I have to say that I was looking forward to meeting Claudia Andujar. As I waited for the appointment, my hands were sweating, and with elevated concentration, my senses could notice everything around me. She is one of those people, one of the biggest references, that you always dream of meeting in person, but there is also a certain conformism in case it doesn't happen. An encounter of generations that use photography as a tool to understand an immense and complex Brazil. Claudia welcomed us to her apartment, on Avenida Paulista, the main avenue in the city of São Paulo. In her living room with large windows, it was possible to feel exactly the city's typical cloudy Friday afternoon in late August. For almost two hours, we went from Transylvania to the Amazon, with serene pauses where Claudia seemed to explore her memory, searching for everything she experienced and felt along her odyssey under the sky.

 

Born in 1931 in Switzerland, just like her mother Germaine Guye, Claudine Hass moved at a young age to Transylvania, the birthplace of her father Siegfried Haas. During World War II, he was taken to Auschwitz, where he died. Fugitives, mother and daughter returned to Switzerland. A highly tense train journey that she had to do on the quiet. “There was a time when nobody could know that I was a mixture between a Jew and a Protestant,” she confides. Her relationship with the mother was not the best. “It was complicated”. That's when an uncle, her father's brother, invited her to move to New York. “Once again, learning to live in another way”, she says, with a lot of wisdom and a slight smile. She got a job as a salesperson at Macy's during the day and studied at night. “So I didn't depend on anyone”, she says categorically. She was around 18 years old. In town, she met a refugee from Spain and ended up marrying him.

 

It was on American soil that she changed her name to Claudia and adopted the Spanish surname. The symbol of a new life. However, it didn't take long for fate to surprise her once again, and her husband had to leave the US. “I was alone, but I managed. I had friends, spoke English, worked, and studied. Later, I divorced from him”.

 

In 1955, at the age of 24, Claudia went to Brazil. “I preferred it here over New York. I got along better with the Brazilian people”. The attunement was the basis for starting a journey to meet herself and her life purpose.

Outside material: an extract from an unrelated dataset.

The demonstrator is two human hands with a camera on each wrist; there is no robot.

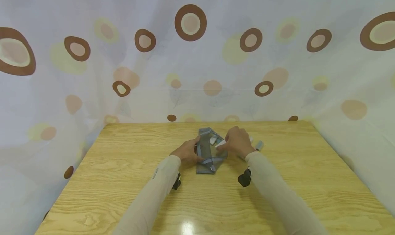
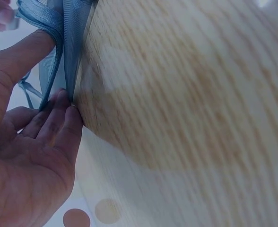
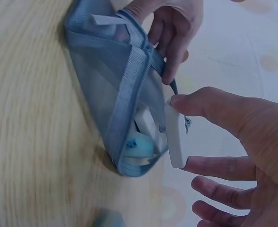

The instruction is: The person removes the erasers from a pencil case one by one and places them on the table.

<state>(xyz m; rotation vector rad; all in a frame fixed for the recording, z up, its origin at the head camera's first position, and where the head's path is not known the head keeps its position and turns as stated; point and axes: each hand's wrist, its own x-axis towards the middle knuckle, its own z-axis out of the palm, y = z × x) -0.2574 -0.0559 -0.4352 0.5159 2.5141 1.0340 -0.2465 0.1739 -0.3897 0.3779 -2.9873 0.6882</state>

“In Brazil, I started photographing. In the beginning, it was because I wanted something to express myself. A language. When I started, I was living by myself. Photography became a friend of mine. I found a way to communicate with myself”.

 

Even not speaking Portuguese well, she started traveling alone within Brazil. “Photography was a way to talk to someone”. And it was her friends, recognizing her good eye, who motivated her to continue with the photographic records. “Then I discovered that I could use photography for a living, to have a job. And I was invited to photograph for Realidade magazine. I became a professional photographer”, she says with joy.

 

In one of the magazine articles, the agenda was about the Amazon, without much focus on the indigenous people, in order not to disturb the military government at the time. But that's not what happened. The year was 1971. The first meeting with the Yanomami. "The first time I went there, they didn't know who I was and why I wanted to talk to them." She approached them in order to have a dialogue. She reveals that the first contact was not complicated. “They let me talk, get to know them. I felt comfortable. It was a very positive thing, I became their friend. In the beginning, I went there just for us to get to know each other, I didn't arrive photographing. And that was very important.” She realized that in order for both parties to build trust, it was necessary to strike up a friendship before starting to point the camera.

 

“I didn't speak Yanomami and they spoke very little Portuguese. But we took the time to get to know each other. First, I showed them what a camera was because they had never seen it. Slowly, I started taking pictures, but it took a while.”

 

In order to penetrate more deeply into Yanomami culture, Claudia did many experiments with the camera. She used Vaseline in the lenses, filters, and a variety of methods. “I wanted to go in, create intimacy, use photography for that. I wanted them to feel at ease. I didn't want to insist on things. That's why I worked with them for years,” she says.

 

Shamanism, one of the main interests of Yanomami cosmology for Andujar, allows for a re-encounter with the teachings of nature. Eduardo Viveiros de Castro, a Brazilian anthropologist, says it is a kind of cosmic diplomacy dedicated to translating ontologically heterogeneous views. And Claudia confirms it. “Knowing the meaning of shamanism was a learning experience, just like the Yanomami culture. This encouraged me to try to bring to photography what I felt as well”, says the photographer, who reached the limits of her own thinking in order to discover the Yanomami's.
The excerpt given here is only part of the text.